#### WORK INSTRUCTION
Give back only one number: how many lines in the data below contain the word "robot".

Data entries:
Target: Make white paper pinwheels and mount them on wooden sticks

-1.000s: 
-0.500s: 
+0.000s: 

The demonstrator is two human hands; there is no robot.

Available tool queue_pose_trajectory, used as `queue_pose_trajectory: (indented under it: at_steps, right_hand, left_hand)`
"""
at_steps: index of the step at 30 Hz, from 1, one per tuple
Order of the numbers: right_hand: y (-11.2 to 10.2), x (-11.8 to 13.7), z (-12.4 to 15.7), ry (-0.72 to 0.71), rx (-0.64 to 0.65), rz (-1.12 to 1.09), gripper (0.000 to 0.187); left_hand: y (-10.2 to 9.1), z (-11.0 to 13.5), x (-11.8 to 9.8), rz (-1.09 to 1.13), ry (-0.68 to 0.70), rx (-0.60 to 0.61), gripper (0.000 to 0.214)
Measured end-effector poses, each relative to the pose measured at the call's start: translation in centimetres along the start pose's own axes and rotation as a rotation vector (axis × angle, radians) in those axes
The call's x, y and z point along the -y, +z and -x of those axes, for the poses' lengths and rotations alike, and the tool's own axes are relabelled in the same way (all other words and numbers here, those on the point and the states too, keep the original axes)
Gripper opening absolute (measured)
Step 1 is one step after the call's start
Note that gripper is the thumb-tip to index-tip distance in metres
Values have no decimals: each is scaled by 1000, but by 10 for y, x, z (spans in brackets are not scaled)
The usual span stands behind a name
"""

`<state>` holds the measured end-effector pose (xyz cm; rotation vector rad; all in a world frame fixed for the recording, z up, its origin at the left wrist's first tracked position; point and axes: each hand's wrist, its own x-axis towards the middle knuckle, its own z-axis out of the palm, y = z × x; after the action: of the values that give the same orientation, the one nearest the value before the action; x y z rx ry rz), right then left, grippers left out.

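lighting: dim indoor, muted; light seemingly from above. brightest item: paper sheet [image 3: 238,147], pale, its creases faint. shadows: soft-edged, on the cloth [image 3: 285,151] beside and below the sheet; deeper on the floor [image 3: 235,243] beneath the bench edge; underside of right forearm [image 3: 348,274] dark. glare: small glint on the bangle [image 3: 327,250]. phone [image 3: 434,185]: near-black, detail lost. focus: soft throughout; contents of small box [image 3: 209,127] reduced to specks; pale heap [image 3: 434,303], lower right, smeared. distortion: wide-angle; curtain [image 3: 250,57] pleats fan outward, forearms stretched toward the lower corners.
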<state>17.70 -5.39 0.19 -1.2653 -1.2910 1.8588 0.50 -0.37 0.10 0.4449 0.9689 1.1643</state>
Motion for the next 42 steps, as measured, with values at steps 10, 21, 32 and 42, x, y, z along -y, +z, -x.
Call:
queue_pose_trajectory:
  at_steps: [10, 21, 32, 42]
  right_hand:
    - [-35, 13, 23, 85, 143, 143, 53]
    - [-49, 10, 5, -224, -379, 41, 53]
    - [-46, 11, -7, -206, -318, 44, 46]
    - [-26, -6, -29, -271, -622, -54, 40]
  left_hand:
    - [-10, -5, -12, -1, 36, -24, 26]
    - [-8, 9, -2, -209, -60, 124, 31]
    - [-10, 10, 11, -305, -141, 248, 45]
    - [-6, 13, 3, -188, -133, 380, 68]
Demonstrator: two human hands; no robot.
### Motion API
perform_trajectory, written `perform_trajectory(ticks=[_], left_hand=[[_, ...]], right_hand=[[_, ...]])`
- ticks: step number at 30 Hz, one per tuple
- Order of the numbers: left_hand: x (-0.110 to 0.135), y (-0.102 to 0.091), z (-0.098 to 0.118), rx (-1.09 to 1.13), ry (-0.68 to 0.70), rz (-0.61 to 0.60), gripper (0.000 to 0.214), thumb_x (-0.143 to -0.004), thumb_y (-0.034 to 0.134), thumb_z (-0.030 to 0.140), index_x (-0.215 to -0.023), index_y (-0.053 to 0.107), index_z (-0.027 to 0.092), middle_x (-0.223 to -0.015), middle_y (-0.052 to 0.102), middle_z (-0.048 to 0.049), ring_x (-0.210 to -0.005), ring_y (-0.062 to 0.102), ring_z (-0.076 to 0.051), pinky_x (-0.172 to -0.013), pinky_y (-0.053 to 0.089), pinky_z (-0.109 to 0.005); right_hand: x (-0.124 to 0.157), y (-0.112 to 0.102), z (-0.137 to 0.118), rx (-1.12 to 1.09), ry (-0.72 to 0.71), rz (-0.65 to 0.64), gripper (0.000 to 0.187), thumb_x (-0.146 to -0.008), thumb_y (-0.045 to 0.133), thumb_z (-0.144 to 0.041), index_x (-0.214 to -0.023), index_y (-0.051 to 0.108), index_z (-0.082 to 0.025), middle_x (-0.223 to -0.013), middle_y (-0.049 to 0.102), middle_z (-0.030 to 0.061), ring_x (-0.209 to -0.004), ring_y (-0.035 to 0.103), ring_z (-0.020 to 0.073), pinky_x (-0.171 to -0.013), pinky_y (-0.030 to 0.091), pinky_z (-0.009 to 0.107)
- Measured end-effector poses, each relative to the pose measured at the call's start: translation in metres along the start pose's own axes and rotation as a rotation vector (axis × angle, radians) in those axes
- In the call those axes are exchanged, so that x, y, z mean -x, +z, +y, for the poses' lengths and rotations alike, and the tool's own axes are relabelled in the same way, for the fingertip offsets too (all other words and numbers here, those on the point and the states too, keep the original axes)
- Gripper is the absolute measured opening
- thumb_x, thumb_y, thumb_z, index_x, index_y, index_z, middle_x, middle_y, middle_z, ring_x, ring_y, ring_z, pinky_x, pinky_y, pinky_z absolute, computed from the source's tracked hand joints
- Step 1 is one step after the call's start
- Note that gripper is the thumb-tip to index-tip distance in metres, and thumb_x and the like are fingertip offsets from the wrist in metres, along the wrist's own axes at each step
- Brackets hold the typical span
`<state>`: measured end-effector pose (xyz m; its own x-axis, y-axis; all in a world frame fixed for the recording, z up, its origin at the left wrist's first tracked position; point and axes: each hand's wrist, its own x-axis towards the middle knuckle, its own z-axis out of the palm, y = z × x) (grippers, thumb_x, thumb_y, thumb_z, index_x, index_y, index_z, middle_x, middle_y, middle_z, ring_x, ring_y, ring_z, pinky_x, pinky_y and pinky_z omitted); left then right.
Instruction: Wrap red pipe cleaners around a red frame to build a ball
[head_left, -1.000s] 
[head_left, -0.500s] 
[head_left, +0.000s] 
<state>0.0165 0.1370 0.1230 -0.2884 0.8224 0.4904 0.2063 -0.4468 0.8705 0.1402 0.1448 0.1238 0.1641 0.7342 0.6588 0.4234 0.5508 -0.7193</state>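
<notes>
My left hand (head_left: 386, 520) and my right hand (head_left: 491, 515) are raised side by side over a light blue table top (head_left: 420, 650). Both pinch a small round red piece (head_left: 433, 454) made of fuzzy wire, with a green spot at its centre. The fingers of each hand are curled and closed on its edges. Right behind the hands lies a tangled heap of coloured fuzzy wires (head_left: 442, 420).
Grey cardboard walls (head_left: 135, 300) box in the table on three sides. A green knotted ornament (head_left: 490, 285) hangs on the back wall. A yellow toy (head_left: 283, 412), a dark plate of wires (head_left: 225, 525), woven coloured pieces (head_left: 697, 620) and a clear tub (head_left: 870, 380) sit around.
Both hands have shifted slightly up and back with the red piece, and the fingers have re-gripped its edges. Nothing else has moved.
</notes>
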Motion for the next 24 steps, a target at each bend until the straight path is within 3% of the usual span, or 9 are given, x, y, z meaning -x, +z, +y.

#### EXERCISE OUTPUT
2